• _YOUR INSTRUCTIONS_:
All lines in the records below from the line with "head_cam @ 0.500" through the line with "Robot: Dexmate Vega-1" are to be given again exactly, both ends included; the pictures are to be left out.

• _ENTRIES PROVIDED_:
********************
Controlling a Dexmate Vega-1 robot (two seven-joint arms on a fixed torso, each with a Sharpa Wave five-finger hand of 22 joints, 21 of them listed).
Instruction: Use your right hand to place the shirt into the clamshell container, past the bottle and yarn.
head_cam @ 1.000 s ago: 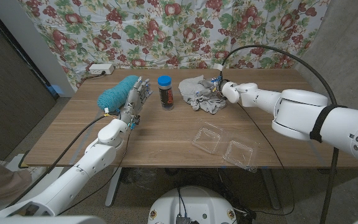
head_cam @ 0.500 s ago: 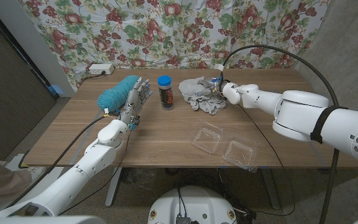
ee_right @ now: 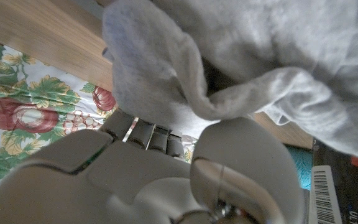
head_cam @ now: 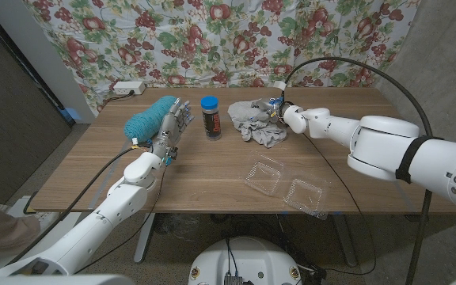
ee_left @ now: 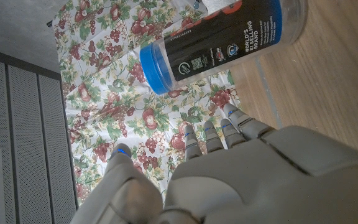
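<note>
**Right hand on the shirt, far side of table**

Right hand [head_cam: 278, 113] is at the right edge of the crumpled grey shirt [head_cam: 256, 121], which sits on the wooden table [head_cam: 212, 170] toward the far edge. Right wrist view: fingers [ee_right: 148, 134] buried under a fold of the grey cloth [ee_right: 260, 56], thumb curled up against it, so it is grasping the fabric. Most of the shirt lies bunched on the table surface; can't tell if any part is lifted clear.

Clear plastic clamshell container [head_cam: 285, 184] lies open, both halves flat, near the front edge of the table, well apart from the shirt and on the robot's right of centre.

Bottle [head_cam: 210, 116] with blue lid and dark label stands upright just left of the shirt. Teal yarn [head_cam: 150, 119] lies further left, beside the left hand.

Left hand [head_cam: 170, 129] stands between yarn and bottle, fingers spread and pointing away from the robot, holding nothing. Left wrist view: fingertips [ee_left: 232, 112] loosely extended, bottle [ee_left: 222, 40] just beyond them, not touching.

Floral cloth [head_cam: 236, 39] hangs behind the table; a white power strip [head_cam: 128, 88] sits at the far left corner.
</note>
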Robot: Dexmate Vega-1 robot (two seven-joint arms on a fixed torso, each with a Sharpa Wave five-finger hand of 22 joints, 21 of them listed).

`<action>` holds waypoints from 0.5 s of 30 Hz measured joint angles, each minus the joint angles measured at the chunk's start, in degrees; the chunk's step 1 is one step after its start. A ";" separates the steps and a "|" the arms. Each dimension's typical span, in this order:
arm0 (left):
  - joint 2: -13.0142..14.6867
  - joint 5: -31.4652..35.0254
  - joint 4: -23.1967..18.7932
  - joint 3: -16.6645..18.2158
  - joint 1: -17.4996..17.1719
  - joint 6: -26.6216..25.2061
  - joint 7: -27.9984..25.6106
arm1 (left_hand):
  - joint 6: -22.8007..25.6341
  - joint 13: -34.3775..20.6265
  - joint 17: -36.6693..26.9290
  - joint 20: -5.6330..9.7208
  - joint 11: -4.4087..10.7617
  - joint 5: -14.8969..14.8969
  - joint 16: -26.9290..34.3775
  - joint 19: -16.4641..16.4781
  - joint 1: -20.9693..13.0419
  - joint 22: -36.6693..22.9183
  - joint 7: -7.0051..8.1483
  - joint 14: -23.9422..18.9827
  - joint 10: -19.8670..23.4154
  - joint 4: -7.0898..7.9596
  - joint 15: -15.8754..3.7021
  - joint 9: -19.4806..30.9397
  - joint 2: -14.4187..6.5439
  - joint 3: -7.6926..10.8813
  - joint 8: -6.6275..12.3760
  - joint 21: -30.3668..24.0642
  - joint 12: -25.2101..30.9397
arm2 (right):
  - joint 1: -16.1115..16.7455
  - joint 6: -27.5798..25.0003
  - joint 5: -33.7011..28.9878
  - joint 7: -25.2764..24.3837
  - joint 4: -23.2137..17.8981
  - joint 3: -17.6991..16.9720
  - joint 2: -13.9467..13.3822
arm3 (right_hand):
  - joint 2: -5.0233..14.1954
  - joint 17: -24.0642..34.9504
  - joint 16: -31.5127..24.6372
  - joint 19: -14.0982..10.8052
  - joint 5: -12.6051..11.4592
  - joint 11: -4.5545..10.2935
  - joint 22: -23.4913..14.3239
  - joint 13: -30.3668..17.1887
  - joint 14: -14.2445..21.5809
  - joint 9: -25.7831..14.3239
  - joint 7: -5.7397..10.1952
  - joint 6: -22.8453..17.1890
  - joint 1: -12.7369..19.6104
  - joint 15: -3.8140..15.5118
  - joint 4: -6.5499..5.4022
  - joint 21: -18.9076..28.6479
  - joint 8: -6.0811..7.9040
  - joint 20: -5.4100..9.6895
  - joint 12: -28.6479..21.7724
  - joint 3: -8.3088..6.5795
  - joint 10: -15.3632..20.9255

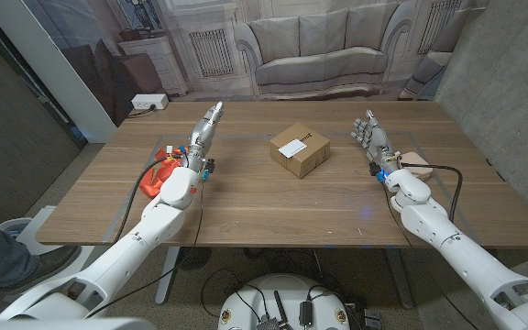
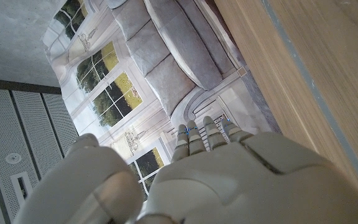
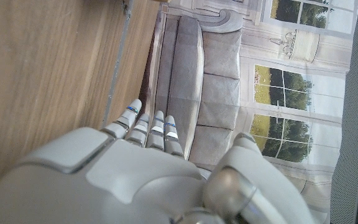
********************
• _OUTPUT_:
head_cam @ 0.500 s ago: 
ee_right @ now: 
head_cam @ now: 
ee_left @ now: 
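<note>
**Right hand on the shirt, far side of table**

Right hand [head_cam: 278, 113] is at the right edge of the crumpled grey shirt [head_cam: 256, 121], which sits on the wooden table [head_cam: 212, 170] toward the far edge. Right wrist view: fingers [ee_right: 148, 134] buried under a fold of the grey cloth [ee_right: 260, 56], thumb curled up against it, so it is grasping the fabric. Most of the shirt lies bunched on the table surface; can't tell if any part is lifted clear.

Clear plastic clamshell container [head_cam: 285, 184] lies open, both halves flat, near the front edge of the table, well apart from the shirt and on the robot's right of centre.

Bottle [head_cam: 210, 116] with blue lid and dark label stands upright just left of the shirt. Teal yarn [head_cam: 150, 119] lies further left, beside the left hand.

Left hand [head_cam: 170, 129] stands between yarn and bottle, fingers spread and pointing away from the robot, holding nothing. Left wrist view: fingertips [ee_left: 232, 112] loosely extended, bottle [ee_left: 222, 40] just beyond them, not touching.

Floral cloth [head_cam: 236, 39] hangs behind the table; a white power strip [head_cam: 128, 88] sits at the far left corner.
</note>
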Robot: Dexmate Vega-1 robot (two seven-joint arms on a fixed torso, each with a Sharpa Wave five-finger hand of 22 joints, 21 of them listed).

No more output is expected for this exercise.